El bocetista no tiene trabajo. Un día, no sabe cómo, ha empezado a experimentar terror a las críticas de sus clientes. «Me has puesto una nariz que no tengo», «mira qué frente, ni que me estuviera quedando calvo». La gente no acepta su realidad y rechaza al bocetista, que ve esfumarse su única fuente de ingresos.
Un amigo le sugiere que trabaje para la policía. «Dedícate a los retratos-robot», le dice, «dibuja lo que otras personas te describan». El bocetista le hace caso y todo parece ir bien. Conecta con los pensamientos de la gente, intuye los rasgos que ellos no saben describir. Se hace conocido y estimado.
Hasta el día en que llega ella, la hija del comandante de la policía. Pelirroja, de su edad. Ojos azules agrandados por el miedo. Ha soñado muchas veces con un hombre que la acosa. Intuye que desea matarla, pero no tiene pruebas. Solo es una figura que se le aparece en la vigilia.

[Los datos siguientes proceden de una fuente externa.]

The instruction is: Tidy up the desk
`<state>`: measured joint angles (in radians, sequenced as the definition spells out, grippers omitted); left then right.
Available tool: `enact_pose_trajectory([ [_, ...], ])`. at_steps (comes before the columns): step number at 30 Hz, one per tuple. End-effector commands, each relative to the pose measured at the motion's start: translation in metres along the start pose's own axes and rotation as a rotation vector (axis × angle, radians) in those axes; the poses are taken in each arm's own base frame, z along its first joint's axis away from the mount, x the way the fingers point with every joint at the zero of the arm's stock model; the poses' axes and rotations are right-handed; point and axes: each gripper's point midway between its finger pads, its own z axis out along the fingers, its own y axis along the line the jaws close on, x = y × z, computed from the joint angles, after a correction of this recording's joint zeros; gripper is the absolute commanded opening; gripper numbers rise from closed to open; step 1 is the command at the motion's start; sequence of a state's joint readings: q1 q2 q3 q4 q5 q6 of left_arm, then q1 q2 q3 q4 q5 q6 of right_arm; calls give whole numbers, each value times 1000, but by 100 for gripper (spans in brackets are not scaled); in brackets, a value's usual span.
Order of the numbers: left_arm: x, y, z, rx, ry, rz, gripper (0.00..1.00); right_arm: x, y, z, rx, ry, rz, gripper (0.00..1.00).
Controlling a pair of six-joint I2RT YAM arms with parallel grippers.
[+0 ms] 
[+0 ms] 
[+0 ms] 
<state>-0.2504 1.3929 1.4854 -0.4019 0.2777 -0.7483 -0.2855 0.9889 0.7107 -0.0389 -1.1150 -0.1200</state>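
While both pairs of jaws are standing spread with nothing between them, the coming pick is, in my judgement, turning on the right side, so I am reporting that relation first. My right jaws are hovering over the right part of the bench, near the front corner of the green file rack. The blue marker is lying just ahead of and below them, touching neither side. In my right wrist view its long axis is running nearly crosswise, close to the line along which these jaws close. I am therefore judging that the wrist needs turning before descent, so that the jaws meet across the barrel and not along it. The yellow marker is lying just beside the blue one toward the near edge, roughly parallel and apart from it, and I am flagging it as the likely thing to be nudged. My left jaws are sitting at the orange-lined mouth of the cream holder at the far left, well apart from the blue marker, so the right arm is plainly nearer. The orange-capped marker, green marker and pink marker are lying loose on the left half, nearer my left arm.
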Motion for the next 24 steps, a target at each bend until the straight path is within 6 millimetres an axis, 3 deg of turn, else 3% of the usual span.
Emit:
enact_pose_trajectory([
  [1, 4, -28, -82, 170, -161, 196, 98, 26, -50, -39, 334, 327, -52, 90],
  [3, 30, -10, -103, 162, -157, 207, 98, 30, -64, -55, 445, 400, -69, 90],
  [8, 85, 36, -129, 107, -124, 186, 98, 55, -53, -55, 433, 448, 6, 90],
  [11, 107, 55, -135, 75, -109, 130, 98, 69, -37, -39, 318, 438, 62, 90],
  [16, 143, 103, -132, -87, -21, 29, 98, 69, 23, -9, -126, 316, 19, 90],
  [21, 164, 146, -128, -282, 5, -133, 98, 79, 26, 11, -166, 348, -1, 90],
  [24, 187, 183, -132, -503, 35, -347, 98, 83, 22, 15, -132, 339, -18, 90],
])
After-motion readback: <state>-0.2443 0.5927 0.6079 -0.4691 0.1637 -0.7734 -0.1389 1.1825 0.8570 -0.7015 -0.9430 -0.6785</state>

El retratista acoge el nuevo encargo con cierto pánico. Va perfilando con su lápiz los rasgos que ella le describe, y se vislumbra un hombre sin rostro que parece querer salir del papel. Cuando le observa así, una figura al otro lado de un cristal opaco, la huella de sus manos buscando forzar una salida sin conseguirlo, suelta el lápiz. Mira a la chica y le dice, convencido:
-Le he atrapado a tiempo. Ya no puede hacerte daño.